Work to be completed:
Where the word "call" appears in a line below, copy the whole line.
(Task material Opens)
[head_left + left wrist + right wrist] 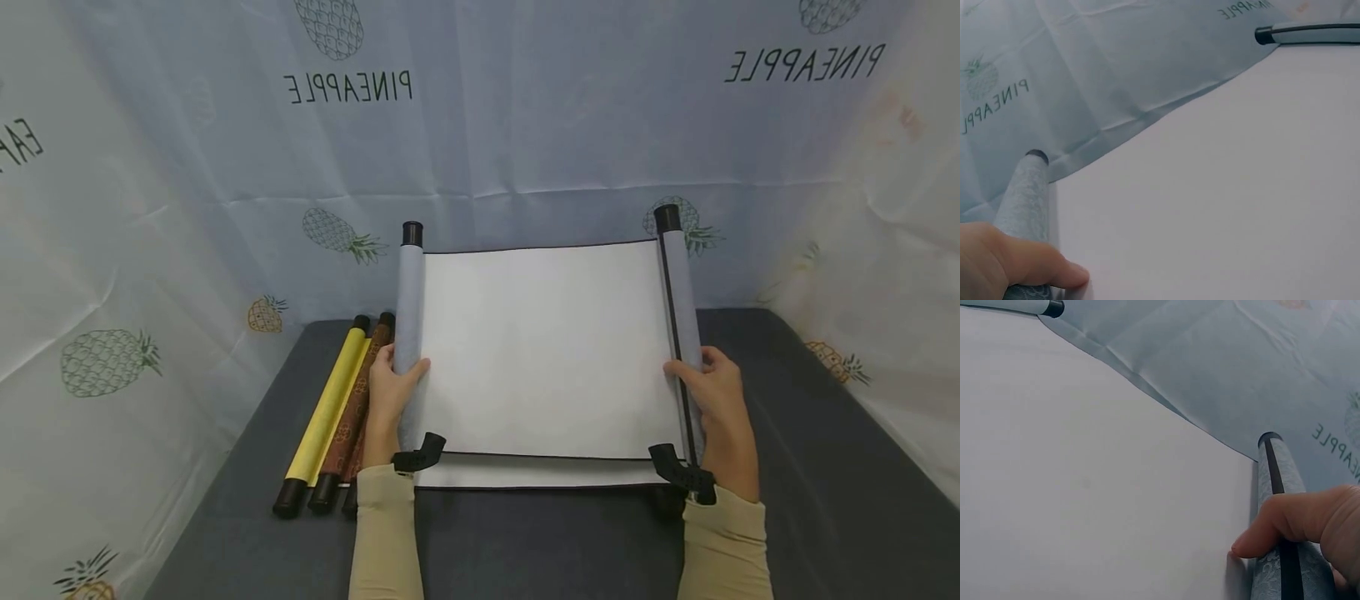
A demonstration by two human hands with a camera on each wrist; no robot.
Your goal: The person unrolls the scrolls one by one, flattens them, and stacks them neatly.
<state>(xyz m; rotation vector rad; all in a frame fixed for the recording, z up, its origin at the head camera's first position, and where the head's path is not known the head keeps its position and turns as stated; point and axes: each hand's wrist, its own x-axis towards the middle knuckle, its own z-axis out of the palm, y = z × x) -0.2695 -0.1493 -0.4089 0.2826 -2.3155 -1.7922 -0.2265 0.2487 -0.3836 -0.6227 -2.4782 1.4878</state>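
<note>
A white scroll [551, 354] is held half unrolled, tilted up above the dark worktop [825, 500]. Its left roller [408, 300] is gripped by the left hand [390, 396], its right roller [678, 292] by the right hand [716, 392], fingers curled around each. Three rolled scrolls [337, 412] lie just left on the worktop.

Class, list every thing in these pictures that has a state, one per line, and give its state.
White scroll: unrolled, held up off the table.
Left roller: gripped by the left hand.
Right roller: gripped by the right hand.
Yellow scroll: rolled up, lying on the table.
Brown scroll: rolled up, lying beside the yellow one.
</note>
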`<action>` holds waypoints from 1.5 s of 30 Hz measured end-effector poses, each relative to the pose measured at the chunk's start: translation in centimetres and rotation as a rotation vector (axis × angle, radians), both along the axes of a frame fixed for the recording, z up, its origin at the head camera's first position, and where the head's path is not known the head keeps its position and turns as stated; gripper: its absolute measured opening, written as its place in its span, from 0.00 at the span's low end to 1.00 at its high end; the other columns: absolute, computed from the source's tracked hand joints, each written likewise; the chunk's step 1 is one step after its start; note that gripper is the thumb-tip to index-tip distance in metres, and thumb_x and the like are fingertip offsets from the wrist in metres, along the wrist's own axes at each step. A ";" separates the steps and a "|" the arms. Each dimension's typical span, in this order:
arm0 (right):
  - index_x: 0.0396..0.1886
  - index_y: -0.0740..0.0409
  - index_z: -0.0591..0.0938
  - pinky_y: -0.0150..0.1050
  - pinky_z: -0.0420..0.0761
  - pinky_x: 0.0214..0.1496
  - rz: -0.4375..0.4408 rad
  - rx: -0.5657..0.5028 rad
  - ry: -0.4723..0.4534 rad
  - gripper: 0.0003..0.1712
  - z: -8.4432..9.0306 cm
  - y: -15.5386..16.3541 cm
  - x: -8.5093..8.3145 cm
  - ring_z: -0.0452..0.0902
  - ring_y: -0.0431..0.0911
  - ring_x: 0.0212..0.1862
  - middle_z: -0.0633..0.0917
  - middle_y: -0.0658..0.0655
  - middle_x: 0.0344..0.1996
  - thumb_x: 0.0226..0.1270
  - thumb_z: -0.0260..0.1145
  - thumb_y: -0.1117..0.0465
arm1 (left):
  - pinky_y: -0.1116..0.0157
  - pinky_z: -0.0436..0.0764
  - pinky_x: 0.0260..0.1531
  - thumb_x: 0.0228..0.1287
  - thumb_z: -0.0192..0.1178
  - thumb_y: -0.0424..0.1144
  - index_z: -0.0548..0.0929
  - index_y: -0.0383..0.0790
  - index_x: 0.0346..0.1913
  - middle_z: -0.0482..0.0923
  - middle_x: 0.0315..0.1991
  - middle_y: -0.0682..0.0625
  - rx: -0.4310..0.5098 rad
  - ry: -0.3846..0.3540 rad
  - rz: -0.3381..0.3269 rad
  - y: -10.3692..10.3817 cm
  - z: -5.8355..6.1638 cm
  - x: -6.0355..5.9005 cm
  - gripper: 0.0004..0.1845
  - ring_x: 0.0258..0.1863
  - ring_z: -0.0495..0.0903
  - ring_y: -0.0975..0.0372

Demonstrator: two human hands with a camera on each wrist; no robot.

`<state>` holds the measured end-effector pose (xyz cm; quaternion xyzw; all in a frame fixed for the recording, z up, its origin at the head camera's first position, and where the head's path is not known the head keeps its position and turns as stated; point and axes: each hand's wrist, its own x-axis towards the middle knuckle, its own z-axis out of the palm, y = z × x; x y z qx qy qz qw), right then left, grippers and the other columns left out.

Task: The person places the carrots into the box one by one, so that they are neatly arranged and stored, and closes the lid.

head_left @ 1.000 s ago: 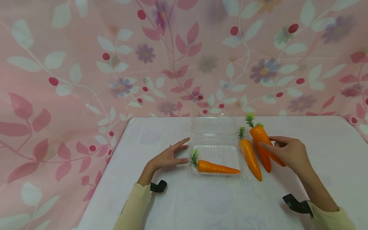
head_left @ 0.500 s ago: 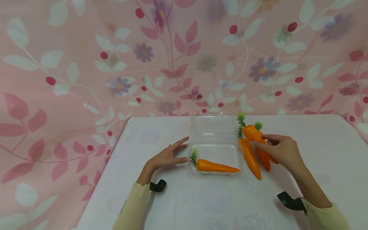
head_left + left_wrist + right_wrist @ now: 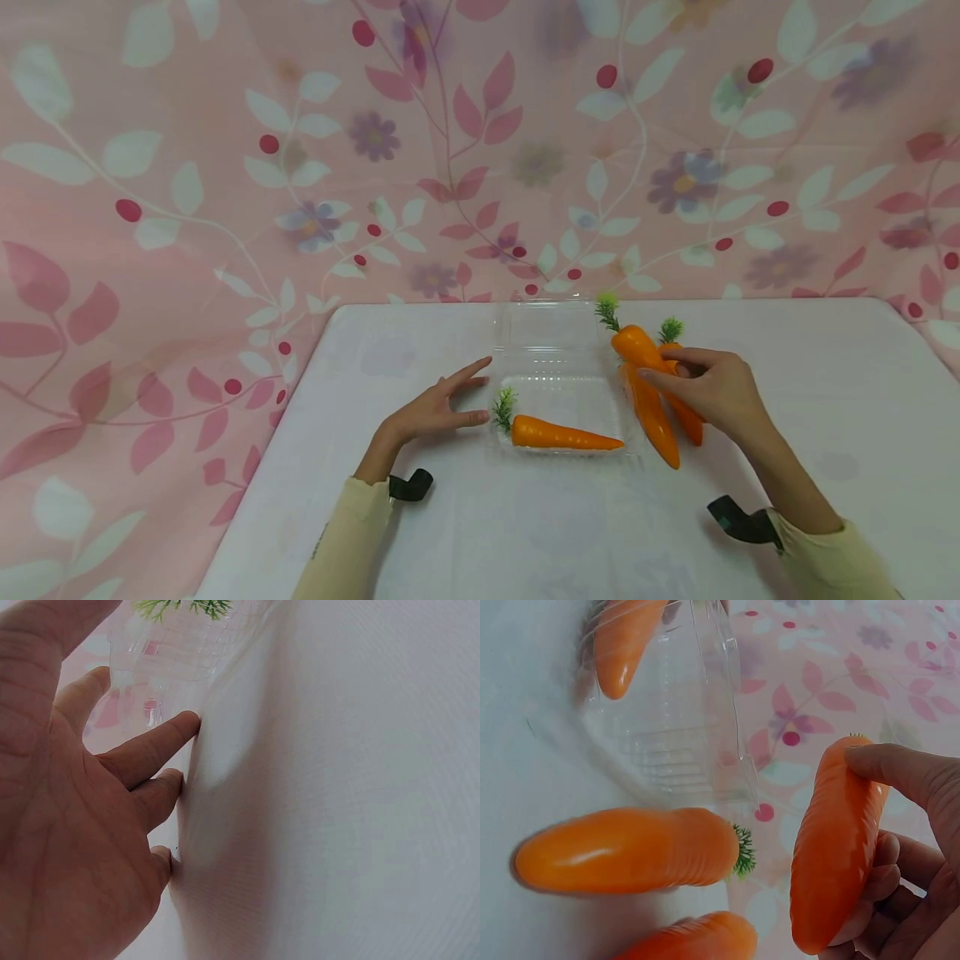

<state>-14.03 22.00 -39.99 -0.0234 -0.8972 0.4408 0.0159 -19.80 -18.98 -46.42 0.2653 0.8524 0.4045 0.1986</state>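
My right hand (image 3: 663, 368) grips an orange toy carrot (image 3: 634, 346) with a green top, raised and tilted above the table by the right side of a clear plastic clamshell box (image 3: 558, 387). In the right wrist view the thumb and fingers wrap round this carrot (image 3: 836, 847). Two more carrots (image 3: 654, 421) (image 3: 687, 419) lie on the table under that hand. Another carrot (image 3: 564, 436) lies inside the box tray. My left hand (image 3: 471, 393) rests flat on the table at the box's left edge, fingers straight (image 3: 150, 746), holding nothing.
The white table (image 3: 525, 533) meets a pink floral backdrop (image 3: 225, 167) at its far and left edges. The box's open lid (image 3: 551, 329) lies toward the back. Black wrist straps (image 3: 411, 486) (image 3: 738, 521) sit at both cuffs.
My right hand has lifted its carrot off the table and carried it left, toward the box. The left hand and the other carrots have not moved.
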 end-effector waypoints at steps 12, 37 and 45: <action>0.47 0.61 0.87 0.34 0.69 0.24 0.044 -0.002 0.066 0.32 -0.3 -1.7 -0.6 0.68 0.50 0.29 0.73 0.57 0.24 0.55 0.76 0.40 | 0.39 0.32 0.69 0.63 0.66 0.56 0.50 0.60 0.79 0.63 0.73 0.53 -0.010 -0.002 -0.008 0.0 0.3 0.0 0.47 0.72 0.59 0.64; 0.47 0.58 0.88 0.32 0.64 0.21 0.126 -0.091 0.024 0.32 -0.8 -5.2 -1.0 0.67 0.48 0.26 0.74 0.54 0.22 0.49 0.79 0.41 | 0.38 0.31 0.68 0.64 0.65 0.55 0.50 0.59 0.79 0.64 0.72 0.51 0.003 -0.002 -0.015 0.0 0.3 0.0 0.47 0.72 0.59 0.62; 0.44 0.58 0.89 0.33 0.65 0.23 0.165 -0.074 0.037 0.29 -1.3 -6.4 -1.0 0.69 0.49 0.29 0.75 0.54 0.22 0.49 0.80 0.41 | 0.38 0.32 0.68 0.64 0.66 0.55 0.50 0.58 0.79 0.64 0.72 0.50 0.000 -0.003 -0.015 0.0 0.4 0.0 0.47 0.72 0.60 0.62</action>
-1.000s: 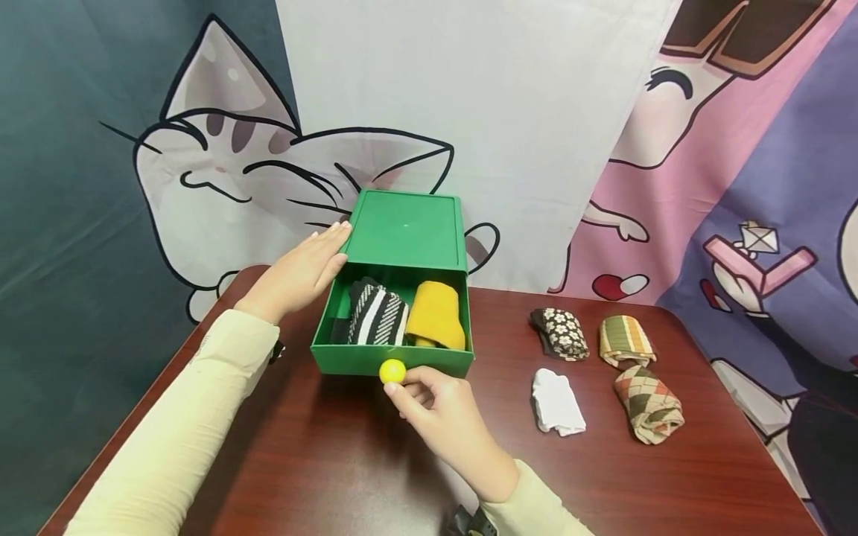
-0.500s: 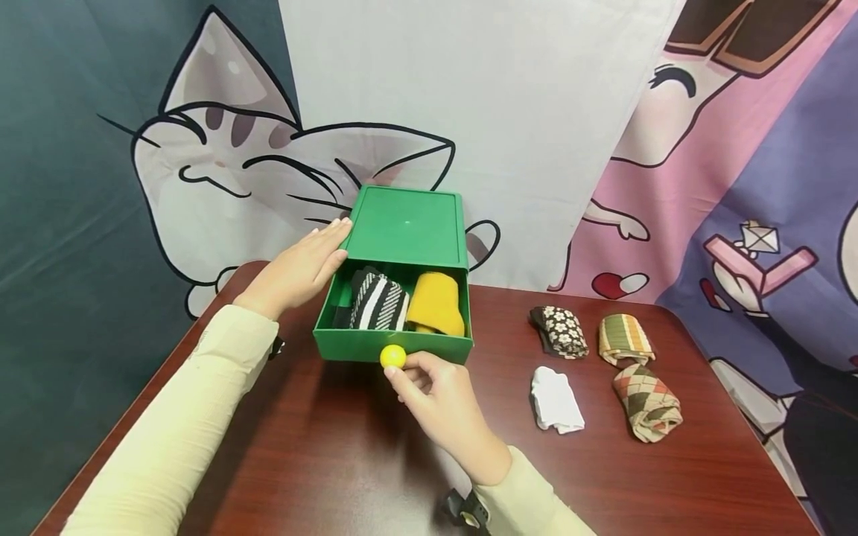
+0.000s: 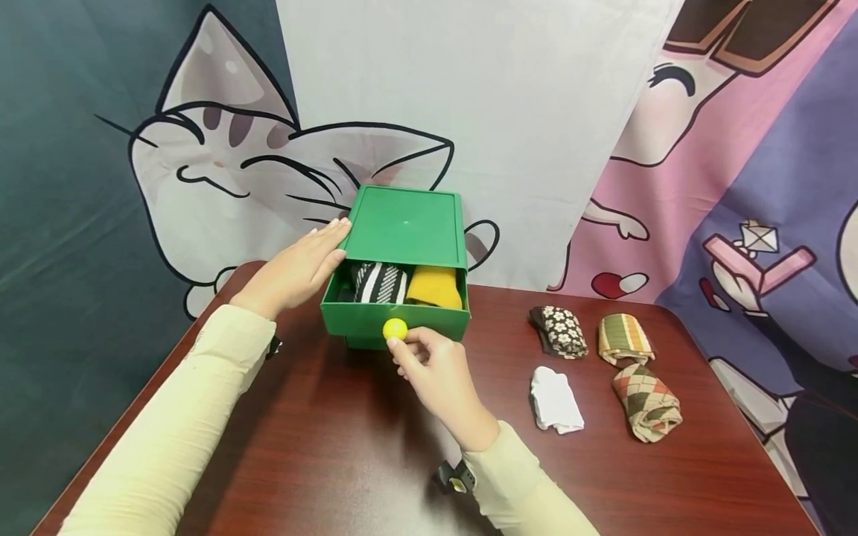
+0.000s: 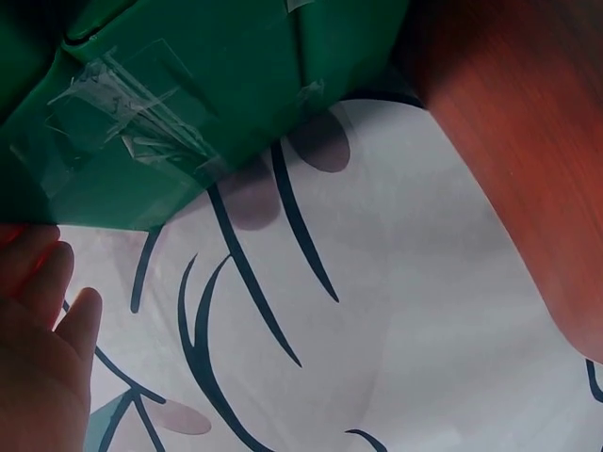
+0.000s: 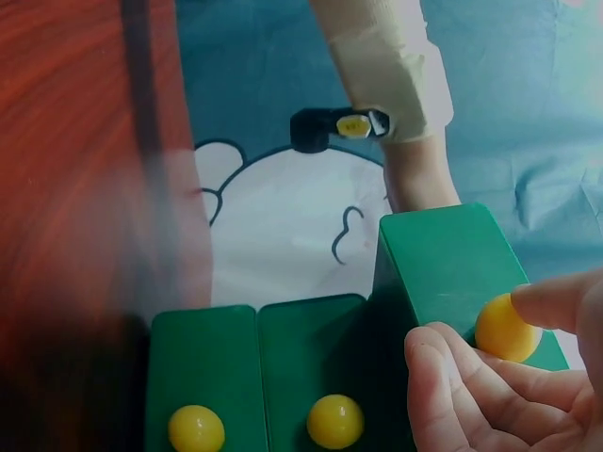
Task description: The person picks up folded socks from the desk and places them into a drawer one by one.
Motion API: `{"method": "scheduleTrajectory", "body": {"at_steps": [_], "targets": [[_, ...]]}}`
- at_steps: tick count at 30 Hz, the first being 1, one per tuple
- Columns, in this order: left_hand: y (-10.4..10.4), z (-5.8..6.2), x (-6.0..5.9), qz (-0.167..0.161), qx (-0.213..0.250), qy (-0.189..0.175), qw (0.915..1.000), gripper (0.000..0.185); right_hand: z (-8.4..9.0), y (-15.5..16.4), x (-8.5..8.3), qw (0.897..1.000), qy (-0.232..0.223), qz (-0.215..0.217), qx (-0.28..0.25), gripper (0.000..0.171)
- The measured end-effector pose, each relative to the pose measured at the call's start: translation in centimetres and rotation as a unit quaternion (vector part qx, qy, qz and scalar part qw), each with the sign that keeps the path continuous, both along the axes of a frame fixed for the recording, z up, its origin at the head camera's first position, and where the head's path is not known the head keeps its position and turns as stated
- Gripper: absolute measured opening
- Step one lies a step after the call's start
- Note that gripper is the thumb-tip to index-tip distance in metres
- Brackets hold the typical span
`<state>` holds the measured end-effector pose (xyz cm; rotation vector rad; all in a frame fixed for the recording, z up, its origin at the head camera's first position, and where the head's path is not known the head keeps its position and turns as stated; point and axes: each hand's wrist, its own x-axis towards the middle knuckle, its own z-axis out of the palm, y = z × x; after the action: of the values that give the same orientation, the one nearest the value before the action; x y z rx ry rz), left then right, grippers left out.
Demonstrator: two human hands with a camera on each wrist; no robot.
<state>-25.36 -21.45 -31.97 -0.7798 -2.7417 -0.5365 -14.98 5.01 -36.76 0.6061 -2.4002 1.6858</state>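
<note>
A green drawer cabinet [image 3: 405, 223] stands at the back of the table, its top drawer [image 3: 432, 316] partly out. In the drawer lie a black-and-white striped sock roll [image 3: 380, 284] and a yellow sock roll [image 3: 434, 287], their far ends under the cabinet top. My right hand [image 3: 439, 372] pinches the drawer's round yellow knob [image 3: 395, 328] between thumb and fingers; the right wrist view shows this knob [image 5: 507, 328] too. With fingers straight, my left hand [image 3: 295, 272] rests against the cabinet's left side. Its fingertips touch the green wall [image 4: 170, 113] in the left wrist view.
On the table [image 3: 322, 461], to the right, lie a black floral sock roll [image 3: 563, 333], a green-and-orange striped roll [image 3: 625, 340], an argyle roll [image 3: 648, 403] and a white sock bundle [image 3: 556, 400]. Lower drawers with yellow knobs [image 5: 335, 421] appear below. A printed curtain [image 3: 509, 134] hangs behind.
My right hand has moved forward with the knob, and the drawer has slid further into the cabinet, covering more of the socks. My left hand has stayed at the cabinet's side.
</note>
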Motion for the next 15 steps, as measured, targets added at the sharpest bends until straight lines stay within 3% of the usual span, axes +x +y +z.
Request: {"method": "scheduleTrajectory", "body": {"at_steps": [8,15], "targets": [[-0.1,0.0,0.1,-0.004,0.006,-0.004,1.0,0.055,0.2,-0.5,-2.2,0.999,0.015,-0.032,0.027,0.019],[-0.2,0.0,0.1,-0.007,0.003,-0.006,1.0,0.054,0.5,-0.7,-3.5,0.999,-0.006,-0.032,0.018,0.02]]}}
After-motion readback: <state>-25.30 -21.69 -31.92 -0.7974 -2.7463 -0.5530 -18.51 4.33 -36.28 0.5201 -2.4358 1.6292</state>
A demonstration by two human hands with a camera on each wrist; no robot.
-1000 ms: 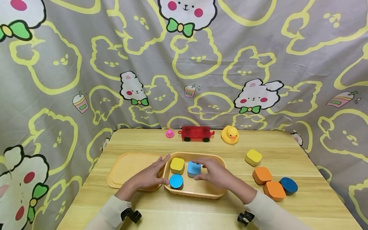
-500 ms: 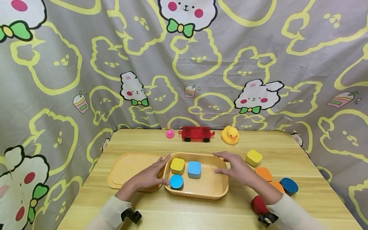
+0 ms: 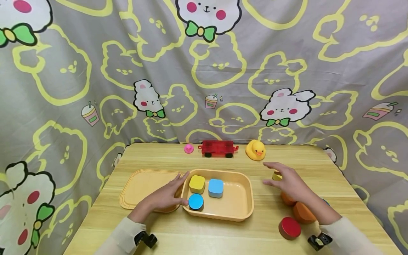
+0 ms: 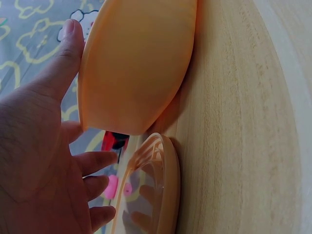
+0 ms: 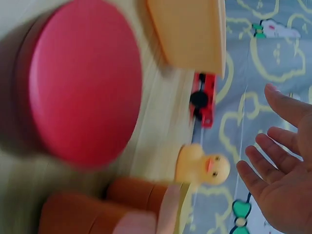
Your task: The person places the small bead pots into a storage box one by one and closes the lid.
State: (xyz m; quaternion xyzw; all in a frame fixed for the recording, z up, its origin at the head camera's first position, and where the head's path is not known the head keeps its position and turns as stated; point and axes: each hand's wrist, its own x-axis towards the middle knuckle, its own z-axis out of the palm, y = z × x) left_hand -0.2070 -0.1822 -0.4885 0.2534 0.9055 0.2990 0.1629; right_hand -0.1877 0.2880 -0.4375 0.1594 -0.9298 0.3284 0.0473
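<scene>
— What is the left hand (image 3: 167,194) doing?

— I have it spread along the left end of the box (image 3: 234,193), thumb against the rim and the other fingers apart. It touches the box without wrapping round it. On my left wrist feed, the index fingertip slips behind the rim, so I lose it.

— And the right hand (image 3: 288,181)?

— Thumb and fingers wide apart, holding nothing. It covers most of a yellow block (image 3: 277,175) right of the box; I see just a piece of it.

— What else does that arm hide?

— Parts of two orange blocks (image 3: 304,213), plus something blue (image 3: 325,202). I get only a sliver, so I can't tell its shape. The red block (image 3: 289,227) shows whole from the head, but on the right wrist feed it's blurred and cut off at the left edge.

— Inside the box?

— A square yellow piece (image 3: 197,184), a light blue block (image 3: 215,188) to its right, and a round blue block (image 3: 196,202) in the near left corner.

— The lid (image 3: 143,187)?

— Flat on the table (image 3: 178,233), left of the box, its right edge partly under my view of the left hand.
</scene>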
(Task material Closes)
Reply:
- The measured end-effector pose, each relative to the pose measured at the call's start: translation in centimetres and rotation as a unit quaternion (vector part qx, qy, qz and scalar part qw), each with the sign that keeps the path continuous, both along the axes of a frame fixed for the recording, z up, its origin at the head camera's first position, and where the head's path is not known the head keeps its position and turns as stated
- Step one lies a step after the call's start

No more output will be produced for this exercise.